And I could leave Sid without seeming to do wrong. I made the devastating announcement the next morning. I have, I said, discovered my true way. Not the cruel, “I’ve fallen in love with another man,” but “I’ve fallen in love with another species.” It was a fact of nature: the climate had simply changed.
* * *
COMEDY, AS Philippa had explained in that freshman English seminar so many eons ago, is what happens when the body tries to follow the mind. Her mind was on the move between Aristotle’s Athens, Paris in the twenties, and the Hollywood of Yvette Mimieux. Her body was stuck in the seventies in bed with mine. This ought to have been perfect: I was twenty-one, I had that fleshly springiness one wants in women and muffins, and I was her own creature, fed solely on her wisdoms these four years, bathed in the light of her favorite films, shaved by her own chosen razor, offering her exactly the type of kiss officially sanctioned by herself.

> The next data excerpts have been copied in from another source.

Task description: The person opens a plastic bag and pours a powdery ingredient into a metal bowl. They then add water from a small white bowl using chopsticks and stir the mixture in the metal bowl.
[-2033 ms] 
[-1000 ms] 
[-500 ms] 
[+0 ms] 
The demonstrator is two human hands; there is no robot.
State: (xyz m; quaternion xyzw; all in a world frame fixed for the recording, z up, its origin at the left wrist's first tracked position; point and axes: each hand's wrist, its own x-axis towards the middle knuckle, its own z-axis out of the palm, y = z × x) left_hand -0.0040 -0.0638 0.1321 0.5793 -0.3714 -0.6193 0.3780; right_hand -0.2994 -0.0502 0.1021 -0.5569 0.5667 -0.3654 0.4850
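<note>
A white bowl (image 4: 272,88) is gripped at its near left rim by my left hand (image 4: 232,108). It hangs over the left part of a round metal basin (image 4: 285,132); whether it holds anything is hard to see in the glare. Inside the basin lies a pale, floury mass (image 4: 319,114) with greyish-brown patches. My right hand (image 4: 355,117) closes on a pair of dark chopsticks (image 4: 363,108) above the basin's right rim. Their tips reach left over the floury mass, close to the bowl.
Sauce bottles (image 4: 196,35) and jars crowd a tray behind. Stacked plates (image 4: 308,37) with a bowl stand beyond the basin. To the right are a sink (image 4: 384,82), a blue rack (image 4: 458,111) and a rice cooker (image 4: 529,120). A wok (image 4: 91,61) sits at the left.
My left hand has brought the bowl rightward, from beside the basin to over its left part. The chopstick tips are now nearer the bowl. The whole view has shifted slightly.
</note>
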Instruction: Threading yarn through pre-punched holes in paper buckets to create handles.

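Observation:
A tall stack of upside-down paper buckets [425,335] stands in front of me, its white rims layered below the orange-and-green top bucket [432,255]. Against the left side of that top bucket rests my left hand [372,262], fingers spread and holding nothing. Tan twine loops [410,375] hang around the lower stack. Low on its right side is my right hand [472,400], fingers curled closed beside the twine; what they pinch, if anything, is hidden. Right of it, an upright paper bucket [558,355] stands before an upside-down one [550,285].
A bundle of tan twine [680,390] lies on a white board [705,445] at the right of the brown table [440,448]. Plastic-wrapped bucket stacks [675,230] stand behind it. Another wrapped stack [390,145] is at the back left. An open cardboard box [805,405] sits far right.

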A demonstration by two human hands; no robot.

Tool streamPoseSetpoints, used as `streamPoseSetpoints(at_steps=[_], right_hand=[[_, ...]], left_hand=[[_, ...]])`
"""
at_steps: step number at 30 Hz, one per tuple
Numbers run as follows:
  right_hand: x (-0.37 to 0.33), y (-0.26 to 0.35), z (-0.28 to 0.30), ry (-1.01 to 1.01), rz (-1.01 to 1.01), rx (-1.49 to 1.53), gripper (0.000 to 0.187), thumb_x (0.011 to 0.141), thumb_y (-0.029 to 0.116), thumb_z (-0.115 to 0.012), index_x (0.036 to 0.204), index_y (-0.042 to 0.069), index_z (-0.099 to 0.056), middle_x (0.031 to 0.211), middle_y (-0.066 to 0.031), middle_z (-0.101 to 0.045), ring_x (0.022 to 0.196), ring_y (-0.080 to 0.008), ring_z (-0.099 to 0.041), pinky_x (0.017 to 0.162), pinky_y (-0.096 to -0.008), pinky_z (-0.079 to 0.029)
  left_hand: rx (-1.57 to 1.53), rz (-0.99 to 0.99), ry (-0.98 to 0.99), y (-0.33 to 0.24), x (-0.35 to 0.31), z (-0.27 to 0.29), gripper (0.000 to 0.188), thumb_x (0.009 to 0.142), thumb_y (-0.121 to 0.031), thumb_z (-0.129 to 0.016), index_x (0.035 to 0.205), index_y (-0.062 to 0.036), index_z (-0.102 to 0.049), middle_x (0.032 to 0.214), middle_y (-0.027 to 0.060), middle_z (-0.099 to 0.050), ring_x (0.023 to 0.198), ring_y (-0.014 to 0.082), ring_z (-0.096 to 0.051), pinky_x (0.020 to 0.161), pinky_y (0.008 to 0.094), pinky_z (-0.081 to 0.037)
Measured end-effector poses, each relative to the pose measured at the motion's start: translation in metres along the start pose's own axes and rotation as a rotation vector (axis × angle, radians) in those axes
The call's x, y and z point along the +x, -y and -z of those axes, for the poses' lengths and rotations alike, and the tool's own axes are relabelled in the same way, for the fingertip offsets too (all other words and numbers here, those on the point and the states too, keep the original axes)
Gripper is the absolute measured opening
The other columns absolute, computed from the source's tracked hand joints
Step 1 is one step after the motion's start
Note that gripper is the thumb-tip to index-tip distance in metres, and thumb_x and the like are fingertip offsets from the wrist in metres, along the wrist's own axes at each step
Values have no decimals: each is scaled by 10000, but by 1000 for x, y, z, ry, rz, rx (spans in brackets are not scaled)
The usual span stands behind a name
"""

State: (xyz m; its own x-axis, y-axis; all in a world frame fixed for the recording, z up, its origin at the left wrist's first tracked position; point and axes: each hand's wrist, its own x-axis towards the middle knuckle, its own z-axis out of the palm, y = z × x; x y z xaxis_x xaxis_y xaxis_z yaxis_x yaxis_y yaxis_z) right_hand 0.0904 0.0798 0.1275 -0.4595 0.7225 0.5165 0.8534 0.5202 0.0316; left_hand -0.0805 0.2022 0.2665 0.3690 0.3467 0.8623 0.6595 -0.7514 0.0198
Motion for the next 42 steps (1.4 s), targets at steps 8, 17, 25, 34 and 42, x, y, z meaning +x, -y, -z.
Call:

So, what was it that grated, that didn’t quite fit? Twelve nights after our first, she came in through the doorway and some anxiety overtook her. “I don’t think I’d better stay,” she said. “It’s that parking lot—someone’s going to scratch the car.”
“You park there every night,” I said. My thesis, lurid or not, had gotten an A from the committee, and I had a bottle of champagne on my dresser. I was wearing a silk nightgown I’d gotten at the thrift shop that morning—someone’s bridal nightgown, faded like old rose petals, with a dove embroidered on it, and fluttering from the dove’s beak, a banner that read GRACE. Champagne, silk, petals, doves, grace—there was a lot of longing, magnetic longing, in that room, especially as it was only a small dormitory single. Philippa kept a vigilant hand on the doorknob so as not to be drawn farther in.
“Where are you going next week, by the way?” she asked suddenly.
Next week? But of course, I was graduating. Sid and I had planned to go back to Chicago together, but obviously that was off.
“Maybe I’ll stay in town for a while,” I said. “We…”
“We, like you and me?” she said. “Together?” She looked mortally puzzled. “But, what would you do here? Surely you’re off to the city, or … wherever … aren’t you?” Then, suspiciously: “Beatrice, have you been boasting about me? Have you told other people we might be staying together?”
“No!” I said. “I mean, I hadn’t even spoken to you about it.”
“If this were me I’d have been boasting and had to cover my tracks.”
“Well, as it’s me,” I sniffed—
“You want to live with me?” She was beaming all her hummingbird’s concentration now on the strange idea that I might love her, as if it were the drop of nectar in a lily’s throat.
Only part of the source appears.